6) Databases are often shared between applications and processes. This means that changes to a database can affect work by multiple teams, which makes folding the database into an ALM process a political challenge.
But the database should be in your ALM process. Overlooking it has the following major drawbacks:
1) Poor schema changes will make the same processes break over and over again.
2) Data problems can lead to lost data. RDBMS restore processes that are complicated and lengthy.
3) Poor schema changes can cause a loss of service to multiple apps, leading to expensive downtime.
4) A poorly groomed database is a complicated database, filled with poorly named fields, hard to discover data, and reports that don’t align with each other. This is a symptom of a database the developers don’t want to change because they don’t have it under test.
Now that the depressing stuff is out of the way, what’s the solution?
Folding the database into your ALM process is going to be challenging, it’s going to require effort and elbow grease, and it’s going to be a long process. I recommend introducing change gradually and with precision. It’s difficult for me to cover all the ways to do this, considering the RDBMS products are so diverse. I’ll use Microsoft SQL Server for example, but there are similar products and processes for PostGres, Oracle, and MySQL.
There are three main ways to put a SQL Server under source control:
► Manually–The developer scripts out every table/stored procedure/trigger/function/view by hand. Any changes to these objects require the developer to script out the object and then check it like in any other file. You can use any source control system you want.
► Visual Studio Database Project–This visual studio type will script all of your database objects out for you and check them into any source control system you want. This is an offline method of managing database objects and it requires you to publish your code changes to a development server by hand, but it will still save a ton of time over the manual method.

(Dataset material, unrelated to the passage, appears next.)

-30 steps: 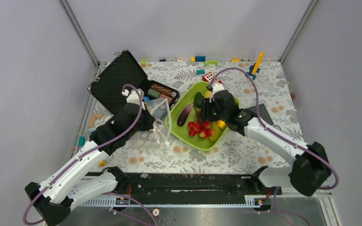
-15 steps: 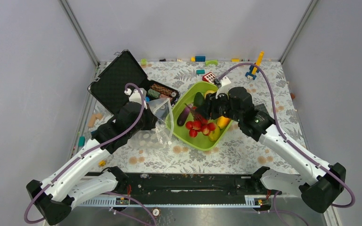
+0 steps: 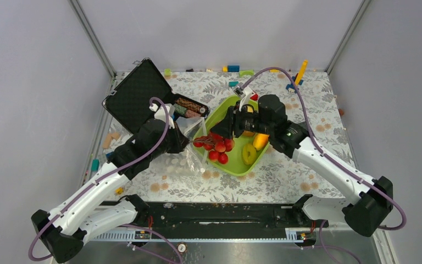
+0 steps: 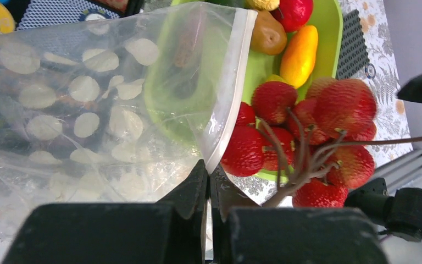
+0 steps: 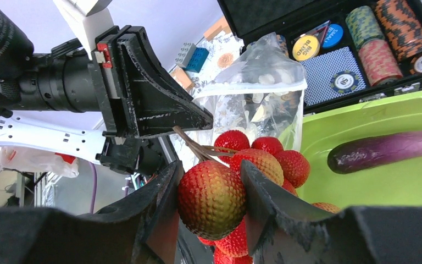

► Red Gate–This is an online method for source control. Red Gate connects directly to the SQL Server and does not allow database changes unless the objects are checked out and then checked back in. Red Gate handles conflicts and merging.
There is a free and open-source testing framework for SQL Server called tSQLt. It works like JUnit, NUnit, and others, but is meant for the SQL language. It has all the popular mechanisms you expect in a unit testing framework, like Assert, Failure, and Mocking. In addition, it rolls back every completed test, so tests are repeatable. It also allows you to inspect tables.
In addition, RedGate and Microsoft each have respective tools that make code navigation much easier.
Automatic Deployment/ Continuous Integration
There are two products that can help here. Microsoft Team Foundation Server (TFS) has hooks into SQL Server. If you’re using a different build server, like TeamCity, CruiseControl, Jenkins, or Hudson, then RedGate has a plugin that will work with SQL Server.
The point is, with a little research and a lot of effort, you can find products to help you with all of the above challenges. Well, not all. If your database is 500GB, you’ll have to pair that down manually to a manageable level in order to have multiple copies for developers. You have to do that anyway in order to be HIPPA and/or PCI compliant.
If multiple applications share databases, this is a symptom of not having a wide data management strategy or architecture. You’ll hit change lock soon enough and will require slowing down the weeding of your overgrown data garden.
But things can get better, as long as you commit to keeping the database a major component of your ALM process, change things slowly, and don’t take no for an answer.